TASK DIRECTIONS:
The whole listing below must be printed again exactly, images excluded.
>>>
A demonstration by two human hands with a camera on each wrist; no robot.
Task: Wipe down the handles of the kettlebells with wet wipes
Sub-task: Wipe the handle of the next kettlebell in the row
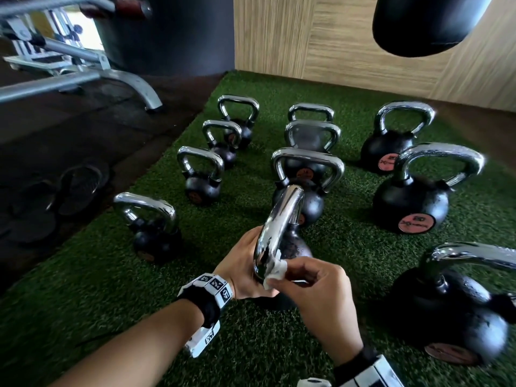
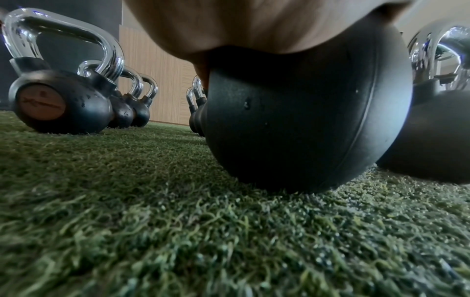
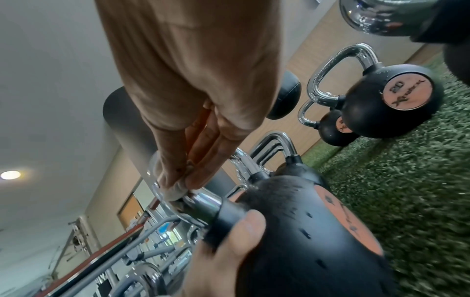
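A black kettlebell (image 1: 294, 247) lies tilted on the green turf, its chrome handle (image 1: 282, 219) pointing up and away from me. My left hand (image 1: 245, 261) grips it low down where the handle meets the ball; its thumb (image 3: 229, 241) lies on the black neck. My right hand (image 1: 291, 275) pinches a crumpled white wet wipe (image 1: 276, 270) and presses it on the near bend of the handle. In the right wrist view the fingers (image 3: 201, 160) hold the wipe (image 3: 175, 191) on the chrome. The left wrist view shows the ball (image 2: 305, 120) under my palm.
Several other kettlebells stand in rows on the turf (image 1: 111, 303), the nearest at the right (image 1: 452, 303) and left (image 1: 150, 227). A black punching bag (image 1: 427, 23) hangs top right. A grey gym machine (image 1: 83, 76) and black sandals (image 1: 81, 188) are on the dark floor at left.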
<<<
WORKED SOLUTION:
A demonstration by two human hands with a camera on each wrist; no robot.
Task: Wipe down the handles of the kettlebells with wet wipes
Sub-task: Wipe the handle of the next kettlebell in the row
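A black kettlebell (image 1: 294, 247) lies tilted on the green turf, its chrome handle (image 1: 282, 219) pointing up and away from me. My left hand (image 1: 245, 261) grips it low down where the handle meets the ball; its thumb (image 3: 229, 241) lies on the black neck. My right hand (image 1: 291, 275) pinches a crumpled white wet wipe (image 1: 276, 270) and presses it on the near bend of the handle. In the right wrist view the fingers (image 3: 201, 160) hold the wipe (image 3: 175, 191) on the chrome. The left wrist view shows the ball (image 2: 305, 120) under my palm.
Several other kettlebells stand in rows on the turf (image 1: 111, 303), the nearest at the right (image 1: 452, 303) and left (image 1: 150, 227). A black punching bag (image 1: 427, 23) hangs top right. A grey gym machine (image 1: 83, 76) and black sandals (image 1: 81, 188) are on the dark floor at left.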

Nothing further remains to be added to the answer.